▶ **ASSIGNMENT**: Only a number is wanted here. Tally the lines of the data that contain "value".

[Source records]
════════════════

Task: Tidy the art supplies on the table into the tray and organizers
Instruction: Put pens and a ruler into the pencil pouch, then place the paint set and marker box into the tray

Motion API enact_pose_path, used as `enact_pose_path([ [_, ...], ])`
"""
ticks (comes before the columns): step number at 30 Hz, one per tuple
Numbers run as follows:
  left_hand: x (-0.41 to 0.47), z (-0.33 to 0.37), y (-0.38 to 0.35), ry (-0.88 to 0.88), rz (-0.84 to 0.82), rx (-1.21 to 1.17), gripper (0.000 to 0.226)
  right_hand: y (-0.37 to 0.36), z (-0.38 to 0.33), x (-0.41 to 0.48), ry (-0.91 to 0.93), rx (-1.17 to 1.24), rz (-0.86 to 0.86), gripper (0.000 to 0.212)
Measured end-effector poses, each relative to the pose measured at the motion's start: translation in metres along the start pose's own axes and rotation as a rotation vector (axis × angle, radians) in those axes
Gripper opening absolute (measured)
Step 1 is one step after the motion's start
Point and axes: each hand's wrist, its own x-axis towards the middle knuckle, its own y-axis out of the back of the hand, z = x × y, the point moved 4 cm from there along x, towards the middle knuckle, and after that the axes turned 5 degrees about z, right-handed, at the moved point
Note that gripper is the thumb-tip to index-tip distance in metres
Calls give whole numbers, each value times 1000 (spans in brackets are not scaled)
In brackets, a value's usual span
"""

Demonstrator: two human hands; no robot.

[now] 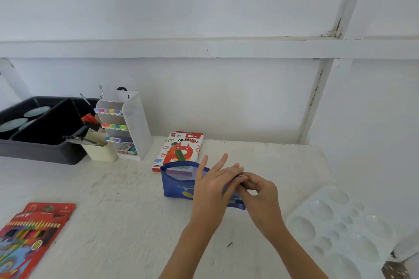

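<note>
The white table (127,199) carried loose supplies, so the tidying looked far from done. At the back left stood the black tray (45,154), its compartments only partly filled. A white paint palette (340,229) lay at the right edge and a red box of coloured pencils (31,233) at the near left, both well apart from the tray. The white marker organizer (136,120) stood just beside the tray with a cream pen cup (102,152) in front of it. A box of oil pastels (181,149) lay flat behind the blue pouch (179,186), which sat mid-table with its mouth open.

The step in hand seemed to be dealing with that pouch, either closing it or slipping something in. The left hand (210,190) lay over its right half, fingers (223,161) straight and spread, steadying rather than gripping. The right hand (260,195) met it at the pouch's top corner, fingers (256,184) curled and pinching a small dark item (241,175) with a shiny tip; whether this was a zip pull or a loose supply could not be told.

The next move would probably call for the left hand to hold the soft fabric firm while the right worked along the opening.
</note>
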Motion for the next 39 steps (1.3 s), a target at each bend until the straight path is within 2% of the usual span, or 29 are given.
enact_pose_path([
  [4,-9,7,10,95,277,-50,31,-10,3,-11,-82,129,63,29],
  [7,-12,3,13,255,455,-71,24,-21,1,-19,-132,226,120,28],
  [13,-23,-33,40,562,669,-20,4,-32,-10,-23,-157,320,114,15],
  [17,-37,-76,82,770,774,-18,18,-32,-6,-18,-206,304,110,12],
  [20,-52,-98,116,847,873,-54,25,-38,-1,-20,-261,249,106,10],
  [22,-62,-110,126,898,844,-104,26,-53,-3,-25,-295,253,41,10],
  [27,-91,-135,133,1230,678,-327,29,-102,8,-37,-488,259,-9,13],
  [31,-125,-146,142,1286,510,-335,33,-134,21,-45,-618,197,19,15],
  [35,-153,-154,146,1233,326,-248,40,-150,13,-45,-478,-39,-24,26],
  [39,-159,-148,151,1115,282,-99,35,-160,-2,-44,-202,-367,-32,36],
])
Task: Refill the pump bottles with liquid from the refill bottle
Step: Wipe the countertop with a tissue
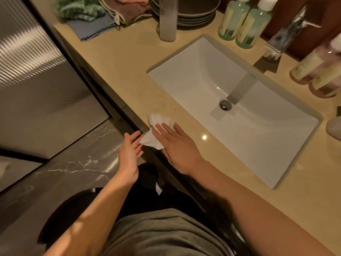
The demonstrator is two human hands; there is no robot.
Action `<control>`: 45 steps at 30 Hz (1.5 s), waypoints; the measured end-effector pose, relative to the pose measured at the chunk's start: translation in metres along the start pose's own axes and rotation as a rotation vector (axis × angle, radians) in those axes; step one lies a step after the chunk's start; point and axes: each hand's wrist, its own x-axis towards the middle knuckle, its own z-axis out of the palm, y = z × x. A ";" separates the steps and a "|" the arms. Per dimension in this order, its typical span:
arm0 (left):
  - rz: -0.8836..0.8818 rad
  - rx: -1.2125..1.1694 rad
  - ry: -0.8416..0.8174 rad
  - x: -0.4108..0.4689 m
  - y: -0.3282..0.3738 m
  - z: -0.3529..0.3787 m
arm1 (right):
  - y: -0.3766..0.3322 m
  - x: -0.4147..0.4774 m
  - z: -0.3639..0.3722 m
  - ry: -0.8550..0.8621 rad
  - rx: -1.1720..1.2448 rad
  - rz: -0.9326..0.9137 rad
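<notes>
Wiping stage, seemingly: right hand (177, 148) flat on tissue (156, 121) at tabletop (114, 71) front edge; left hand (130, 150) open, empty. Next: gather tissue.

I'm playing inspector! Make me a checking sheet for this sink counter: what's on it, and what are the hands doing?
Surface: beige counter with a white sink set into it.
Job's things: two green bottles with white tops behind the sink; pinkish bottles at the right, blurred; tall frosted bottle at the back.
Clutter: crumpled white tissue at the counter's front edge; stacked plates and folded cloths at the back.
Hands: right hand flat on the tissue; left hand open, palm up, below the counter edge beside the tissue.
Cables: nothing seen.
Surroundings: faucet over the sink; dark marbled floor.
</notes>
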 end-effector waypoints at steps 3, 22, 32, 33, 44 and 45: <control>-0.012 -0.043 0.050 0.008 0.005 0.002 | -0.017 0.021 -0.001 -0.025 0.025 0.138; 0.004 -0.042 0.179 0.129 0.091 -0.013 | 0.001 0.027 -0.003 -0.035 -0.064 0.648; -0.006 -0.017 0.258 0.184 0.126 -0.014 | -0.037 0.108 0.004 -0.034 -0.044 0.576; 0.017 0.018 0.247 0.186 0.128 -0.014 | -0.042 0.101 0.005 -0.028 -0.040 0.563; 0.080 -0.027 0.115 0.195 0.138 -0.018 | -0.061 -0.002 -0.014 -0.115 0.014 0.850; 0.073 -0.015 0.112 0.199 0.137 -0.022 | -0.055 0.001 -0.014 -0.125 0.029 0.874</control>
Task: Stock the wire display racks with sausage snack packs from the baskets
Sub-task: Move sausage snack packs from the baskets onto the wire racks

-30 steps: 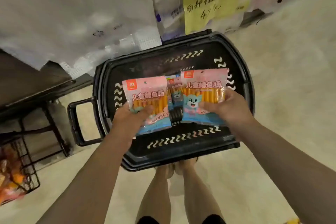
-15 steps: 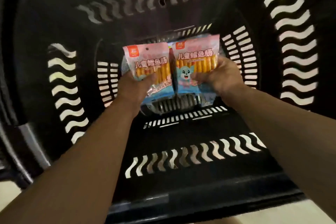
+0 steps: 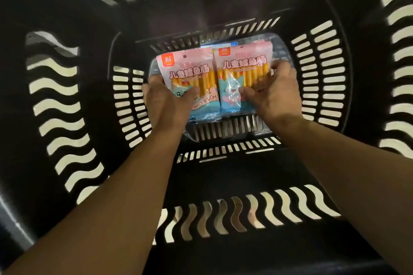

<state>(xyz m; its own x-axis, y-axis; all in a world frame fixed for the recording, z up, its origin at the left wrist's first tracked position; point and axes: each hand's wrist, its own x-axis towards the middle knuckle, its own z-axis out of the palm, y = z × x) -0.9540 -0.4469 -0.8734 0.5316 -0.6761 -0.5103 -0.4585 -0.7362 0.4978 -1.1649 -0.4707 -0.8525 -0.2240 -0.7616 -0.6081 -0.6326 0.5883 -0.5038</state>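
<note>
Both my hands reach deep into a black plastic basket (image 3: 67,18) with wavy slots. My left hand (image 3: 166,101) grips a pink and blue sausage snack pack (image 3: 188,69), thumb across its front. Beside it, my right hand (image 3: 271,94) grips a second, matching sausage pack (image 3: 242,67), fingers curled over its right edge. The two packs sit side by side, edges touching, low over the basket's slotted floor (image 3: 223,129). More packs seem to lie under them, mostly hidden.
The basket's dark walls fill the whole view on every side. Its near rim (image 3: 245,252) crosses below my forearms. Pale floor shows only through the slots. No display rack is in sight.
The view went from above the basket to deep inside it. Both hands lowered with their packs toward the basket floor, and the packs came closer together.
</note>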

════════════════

▶ **RESULT FOR THIS TASK**: 2